> [What is required] Taking the first line of the listing as the start and the line containing "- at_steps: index" as the end, reproduce everything in between exactly, both ends included.

> [Information shown]
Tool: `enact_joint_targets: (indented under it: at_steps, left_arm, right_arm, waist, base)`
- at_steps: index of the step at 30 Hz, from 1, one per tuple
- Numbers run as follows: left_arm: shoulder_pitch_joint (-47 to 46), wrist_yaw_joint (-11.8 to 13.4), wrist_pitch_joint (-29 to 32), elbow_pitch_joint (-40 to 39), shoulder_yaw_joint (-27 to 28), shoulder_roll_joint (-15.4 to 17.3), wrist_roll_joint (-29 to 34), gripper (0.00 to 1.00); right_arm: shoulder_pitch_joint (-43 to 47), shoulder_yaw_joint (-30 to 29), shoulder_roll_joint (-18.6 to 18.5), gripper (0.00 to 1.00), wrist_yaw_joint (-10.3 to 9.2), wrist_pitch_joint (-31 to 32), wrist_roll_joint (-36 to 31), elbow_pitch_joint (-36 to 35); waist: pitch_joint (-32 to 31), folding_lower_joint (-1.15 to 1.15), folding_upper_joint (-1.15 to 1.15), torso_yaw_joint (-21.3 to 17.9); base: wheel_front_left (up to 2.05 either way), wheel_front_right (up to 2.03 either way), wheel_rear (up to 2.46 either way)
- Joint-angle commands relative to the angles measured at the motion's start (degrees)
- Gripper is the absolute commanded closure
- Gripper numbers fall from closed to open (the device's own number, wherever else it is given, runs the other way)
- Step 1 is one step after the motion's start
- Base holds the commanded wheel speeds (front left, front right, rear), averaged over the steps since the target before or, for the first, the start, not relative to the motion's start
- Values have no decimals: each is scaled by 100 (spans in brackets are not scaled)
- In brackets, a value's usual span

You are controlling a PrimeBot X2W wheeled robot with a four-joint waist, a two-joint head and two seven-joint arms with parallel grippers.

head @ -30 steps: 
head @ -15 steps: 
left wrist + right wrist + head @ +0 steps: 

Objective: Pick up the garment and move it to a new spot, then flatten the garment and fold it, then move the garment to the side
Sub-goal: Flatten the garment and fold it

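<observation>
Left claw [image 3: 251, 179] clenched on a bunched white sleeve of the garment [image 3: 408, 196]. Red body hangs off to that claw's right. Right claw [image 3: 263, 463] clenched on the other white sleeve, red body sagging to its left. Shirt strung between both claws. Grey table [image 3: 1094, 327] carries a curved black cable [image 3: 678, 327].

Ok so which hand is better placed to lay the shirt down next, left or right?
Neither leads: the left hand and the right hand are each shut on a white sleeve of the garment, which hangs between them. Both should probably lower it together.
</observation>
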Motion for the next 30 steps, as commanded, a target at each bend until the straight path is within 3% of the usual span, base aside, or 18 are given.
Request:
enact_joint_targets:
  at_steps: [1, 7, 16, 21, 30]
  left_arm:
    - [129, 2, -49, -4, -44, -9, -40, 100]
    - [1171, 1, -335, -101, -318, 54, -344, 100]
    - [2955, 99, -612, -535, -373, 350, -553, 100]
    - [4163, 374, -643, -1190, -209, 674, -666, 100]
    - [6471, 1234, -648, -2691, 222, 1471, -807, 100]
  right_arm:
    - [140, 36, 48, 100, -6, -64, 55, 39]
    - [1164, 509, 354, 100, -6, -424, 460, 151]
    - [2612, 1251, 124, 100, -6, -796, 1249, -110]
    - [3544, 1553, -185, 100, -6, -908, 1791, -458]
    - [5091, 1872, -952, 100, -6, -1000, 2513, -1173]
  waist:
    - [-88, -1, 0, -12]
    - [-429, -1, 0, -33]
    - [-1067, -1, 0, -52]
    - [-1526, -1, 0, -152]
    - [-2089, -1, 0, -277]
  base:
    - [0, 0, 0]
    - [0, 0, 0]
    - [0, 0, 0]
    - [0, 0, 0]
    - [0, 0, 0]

> [Response area]
Tool: `enact_joint_targets: (indented under it: at_steps, left_arm, right_arm, waist, base)`
- at_steps: index of the step at 30 Hz, from 1, one per tuple

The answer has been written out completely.